### [INSTRUCTIONS FOR THE TASK]
Once the line containing "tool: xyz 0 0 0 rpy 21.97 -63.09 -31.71" is found in the records below, return it and each following line exactly, up to and including the line containing "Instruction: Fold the", and nothing else.

Stored items from a collection
____

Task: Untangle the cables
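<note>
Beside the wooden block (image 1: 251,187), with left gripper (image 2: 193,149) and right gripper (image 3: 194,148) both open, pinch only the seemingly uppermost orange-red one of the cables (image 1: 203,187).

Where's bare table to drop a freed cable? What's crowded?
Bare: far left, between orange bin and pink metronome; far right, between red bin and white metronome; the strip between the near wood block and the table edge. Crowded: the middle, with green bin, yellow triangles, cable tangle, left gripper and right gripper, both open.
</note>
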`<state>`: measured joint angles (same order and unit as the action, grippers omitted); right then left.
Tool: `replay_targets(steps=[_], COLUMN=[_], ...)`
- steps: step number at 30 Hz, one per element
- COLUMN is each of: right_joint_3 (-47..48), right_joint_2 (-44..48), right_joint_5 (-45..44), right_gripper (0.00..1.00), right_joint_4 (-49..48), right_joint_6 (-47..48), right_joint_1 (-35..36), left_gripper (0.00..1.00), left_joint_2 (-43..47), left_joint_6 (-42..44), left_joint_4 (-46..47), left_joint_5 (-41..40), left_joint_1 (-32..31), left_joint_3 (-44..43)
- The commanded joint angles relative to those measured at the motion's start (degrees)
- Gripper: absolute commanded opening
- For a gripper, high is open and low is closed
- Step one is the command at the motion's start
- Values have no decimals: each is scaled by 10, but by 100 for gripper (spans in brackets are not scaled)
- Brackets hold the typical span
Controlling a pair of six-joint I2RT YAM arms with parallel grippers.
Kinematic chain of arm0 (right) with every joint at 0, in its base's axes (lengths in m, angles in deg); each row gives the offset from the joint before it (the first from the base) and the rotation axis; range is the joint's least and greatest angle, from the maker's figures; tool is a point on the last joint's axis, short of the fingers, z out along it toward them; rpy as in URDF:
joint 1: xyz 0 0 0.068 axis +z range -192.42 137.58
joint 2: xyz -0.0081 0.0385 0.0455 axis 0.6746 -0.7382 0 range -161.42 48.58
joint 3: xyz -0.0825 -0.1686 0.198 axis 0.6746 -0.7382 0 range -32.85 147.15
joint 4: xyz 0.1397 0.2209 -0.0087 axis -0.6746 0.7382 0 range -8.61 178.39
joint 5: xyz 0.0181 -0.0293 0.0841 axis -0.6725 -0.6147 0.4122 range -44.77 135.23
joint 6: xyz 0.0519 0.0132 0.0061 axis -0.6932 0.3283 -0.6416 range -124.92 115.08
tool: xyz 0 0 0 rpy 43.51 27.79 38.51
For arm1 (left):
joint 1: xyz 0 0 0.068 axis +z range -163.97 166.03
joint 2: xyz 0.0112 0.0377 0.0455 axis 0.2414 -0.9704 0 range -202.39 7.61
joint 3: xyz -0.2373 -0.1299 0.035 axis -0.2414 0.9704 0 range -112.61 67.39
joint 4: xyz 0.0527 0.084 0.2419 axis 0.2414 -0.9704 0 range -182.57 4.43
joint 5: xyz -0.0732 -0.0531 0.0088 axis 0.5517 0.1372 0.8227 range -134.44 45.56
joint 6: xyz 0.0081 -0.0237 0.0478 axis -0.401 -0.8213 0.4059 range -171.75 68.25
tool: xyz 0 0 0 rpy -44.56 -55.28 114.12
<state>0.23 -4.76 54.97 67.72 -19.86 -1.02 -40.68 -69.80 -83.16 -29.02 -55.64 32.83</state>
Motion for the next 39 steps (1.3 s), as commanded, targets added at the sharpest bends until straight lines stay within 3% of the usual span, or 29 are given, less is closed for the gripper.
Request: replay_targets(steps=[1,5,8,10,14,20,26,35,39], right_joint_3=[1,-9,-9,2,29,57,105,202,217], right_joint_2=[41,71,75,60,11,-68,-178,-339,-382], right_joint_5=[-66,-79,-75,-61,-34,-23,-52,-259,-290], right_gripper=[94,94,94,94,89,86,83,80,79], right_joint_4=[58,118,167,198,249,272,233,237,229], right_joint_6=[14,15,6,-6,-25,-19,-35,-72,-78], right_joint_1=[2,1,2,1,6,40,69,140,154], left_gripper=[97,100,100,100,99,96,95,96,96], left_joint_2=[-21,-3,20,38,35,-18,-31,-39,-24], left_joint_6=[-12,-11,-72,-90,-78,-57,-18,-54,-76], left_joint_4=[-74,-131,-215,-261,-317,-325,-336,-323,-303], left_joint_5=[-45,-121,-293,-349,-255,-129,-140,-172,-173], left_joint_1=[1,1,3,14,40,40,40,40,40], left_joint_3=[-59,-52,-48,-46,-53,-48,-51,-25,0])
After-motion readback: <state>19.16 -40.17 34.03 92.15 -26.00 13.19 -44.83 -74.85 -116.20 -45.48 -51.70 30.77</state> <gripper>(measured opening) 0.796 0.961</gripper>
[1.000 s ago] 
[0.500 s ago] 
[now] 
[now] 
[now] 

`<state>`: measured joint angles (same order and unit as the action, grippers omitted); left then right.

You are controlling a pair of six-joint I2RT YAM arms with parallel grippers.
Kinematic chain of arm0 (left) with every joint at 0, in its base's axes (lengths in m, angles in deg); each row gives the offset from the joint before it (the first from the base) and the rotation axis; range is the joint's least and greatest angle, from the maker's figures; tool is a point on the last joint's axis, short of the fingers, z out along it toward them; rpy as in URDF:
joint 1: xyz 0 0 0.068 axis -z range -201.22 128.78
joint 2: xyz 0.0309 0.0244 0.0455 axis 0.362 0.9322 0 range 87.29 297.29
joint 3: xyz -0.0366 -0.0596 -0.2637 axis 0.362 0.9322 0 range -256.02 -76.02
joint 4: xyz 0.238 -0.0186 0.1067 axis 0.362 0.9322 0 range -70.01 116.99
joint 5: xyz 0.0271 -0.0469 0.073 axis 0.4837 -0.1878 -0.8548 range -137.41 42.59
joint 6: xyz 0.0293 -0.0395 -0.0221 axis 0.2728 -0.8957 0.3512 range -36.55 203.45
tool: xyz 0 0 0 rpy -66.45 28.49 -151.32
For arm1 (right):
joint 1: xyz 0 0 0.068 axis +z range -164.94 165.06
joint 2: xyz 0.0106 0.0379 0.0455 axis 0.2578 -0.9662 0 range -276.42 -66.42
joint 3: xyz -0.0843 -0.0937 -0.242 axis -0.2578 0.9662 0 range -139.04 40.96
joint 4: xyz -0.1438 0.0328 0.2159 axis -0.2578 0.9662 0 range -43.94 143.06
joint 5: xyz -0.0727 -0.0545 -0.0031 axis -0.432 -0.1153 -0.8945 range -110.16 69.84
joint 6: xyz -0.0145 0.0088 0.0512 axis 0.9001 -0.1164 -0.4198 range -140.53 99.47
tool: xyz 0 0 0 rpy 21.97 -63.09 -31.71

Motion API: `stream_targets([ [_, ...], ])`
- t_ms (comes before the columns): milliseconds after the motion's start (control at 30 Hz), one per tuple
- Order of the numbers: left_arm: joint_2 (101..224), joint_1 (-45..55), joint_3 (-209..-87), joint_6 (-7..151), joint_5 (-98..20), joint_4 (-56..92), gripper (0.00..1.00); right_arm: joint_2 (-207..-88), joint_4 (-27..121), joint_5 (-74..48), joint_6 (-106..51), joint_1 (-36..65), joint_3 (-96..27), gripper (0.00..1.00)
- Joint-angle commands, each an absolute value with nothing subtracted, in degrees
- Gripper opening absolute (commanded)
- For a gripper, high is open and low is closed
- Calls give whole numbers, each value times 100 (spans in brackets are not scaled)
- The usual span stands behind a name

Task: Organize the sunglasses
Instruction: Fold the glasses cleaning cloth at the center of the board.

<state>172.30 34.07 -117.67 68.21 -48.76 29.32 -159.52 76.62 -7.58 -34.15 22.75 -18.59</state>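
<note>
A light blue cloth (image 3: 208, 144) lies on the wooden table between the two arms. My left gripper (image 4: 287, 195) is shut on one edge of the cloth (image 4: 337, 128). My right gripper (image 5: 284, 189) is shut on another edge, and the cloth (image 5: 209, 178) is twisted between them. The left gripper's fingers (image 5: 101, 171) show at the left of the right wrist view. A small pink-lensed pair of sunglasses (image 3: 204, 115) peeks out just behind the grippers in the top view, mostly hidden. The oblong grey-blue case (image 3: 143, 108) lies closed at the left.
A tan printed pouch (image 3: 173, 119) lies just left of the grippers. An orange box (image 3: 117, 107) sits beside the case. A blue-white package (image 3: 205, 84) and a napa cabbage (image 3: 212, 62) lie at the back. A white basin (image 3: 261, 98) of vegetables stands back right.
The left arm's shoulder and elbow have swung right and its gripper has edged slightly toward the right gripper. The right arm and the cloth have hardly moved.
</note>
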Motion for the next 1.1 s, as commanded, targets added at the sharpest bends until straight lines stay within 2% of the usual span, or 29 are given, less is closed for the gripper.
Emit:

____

### [WRITTEN ANSWER]
tool: xyz 0 0 0 rpy 21.97 -63.09 -31.71

Motion API: `stream_targets([ [_, ...], ])`
- t_ms (comes before the columns): milliseconds after the motion's start (control at 30 Hz), one per tuple
- Order of the numbers: left_arm: joint_2 (101..224), joint_1 (-45..55), joint_3 (-209..-87), joint_6 (-7..151), joint_5 (-98..20), joint_4 (-56..92), gripper (0.00..1.00); right_arm: joint_2 (-207..-88), joint_4 (-27..121), joint_5 (-74..48), joint_6 (-106..51), joint_1 (-36..65), joint_3 (-96..27), gripper (0.00..1.00)
- Joint-angle commands, each an absolute value with nothing subtracted, in degrees
- Gripper opening absolute (commanded)
- For a gripper, high is open and low is closed
- Calls give whole numbers, each value times 100 (spans in brackets are not scaled)
- The usual span stands behind a name

Task: Organize the sunglasses
Instruction: Fold the glasses cleaning cloth at the center of the board.

That concludes the output.